### What is expected
Reproduce the listing that follows, unchanged and complete.
*** Stored data ***
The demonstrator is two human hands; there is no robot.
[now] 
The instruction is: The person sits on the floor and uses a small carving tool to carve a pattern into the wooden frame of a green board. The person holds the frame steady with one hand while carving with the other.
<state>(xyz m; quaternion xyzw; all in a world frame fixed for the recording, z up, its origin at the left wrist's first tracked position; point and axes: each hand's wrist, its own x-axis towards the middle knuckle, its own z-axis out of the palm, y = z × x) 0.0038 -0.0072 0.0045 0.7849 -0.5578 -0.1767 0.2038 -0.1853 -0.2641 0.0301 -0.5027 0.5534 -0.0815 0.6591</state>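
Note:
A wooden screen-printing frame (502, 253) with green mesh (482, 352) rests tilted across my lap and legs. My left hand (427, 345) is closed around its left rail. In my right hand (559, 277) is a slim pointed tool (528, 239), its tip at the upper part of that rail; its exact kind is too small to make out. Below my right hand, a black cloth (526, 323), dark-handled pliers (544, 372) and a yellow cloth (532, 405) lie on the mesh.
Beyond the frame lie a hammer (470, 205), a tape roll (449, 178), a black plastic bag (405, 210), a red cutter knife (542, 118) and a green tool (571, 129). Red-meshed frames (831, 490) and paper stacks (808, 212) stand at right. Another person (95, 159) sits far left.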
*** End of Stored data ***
### Your response
The demonstrator is two human hands; there is no robot.
[now] 
The instruction is: The person sits on the floor and uses a small carving tool to carve a pattern into the wooden frame of a green board. The person holds the frame steady with one hand while carving with the other.
<state>(xyz m; quaternion xyzw; all in a world frame fixed for the recording, z up, its origin at the left wrist's first tracked position; point and axes: each hand's wrist, its own x-axis towards the middle knuckle, its own z-axis out of the palm, y = z × x) 0.0038 -0.0072 0.0045 0.7849 -0.5578 -0.1767 0.2038 -0.1853 -0.2641 0.0301 -0.5027 0.5534 -0.0815 0.6591</state>
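Note:
A wooden screen-printing frame (502, 253) with green mesh (482, 352) rests tilted across my lap and legs. My left hand (427, 345) is closed around its left rail. In my right hand (559, 277) is a slim pointed tool (528, 239), its tip at the upper part of that rail; its exact kind is too small to make out. Below my right hand, a black cloth (526, 323), dark-handled pliers (544, 372) and a yellow cloth (532, 405) lie on the mesh.
Beyond the frame lie a hammer (470, 205), a tape roll (449, 178), a black plastic bag (405, 210), a red cutter knife (542, 118) and a green tool (571, 129). Red-meshed frames (831, 490) and paper stacks (808, 212) stand at right. Another person (95, 159) sits far left.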

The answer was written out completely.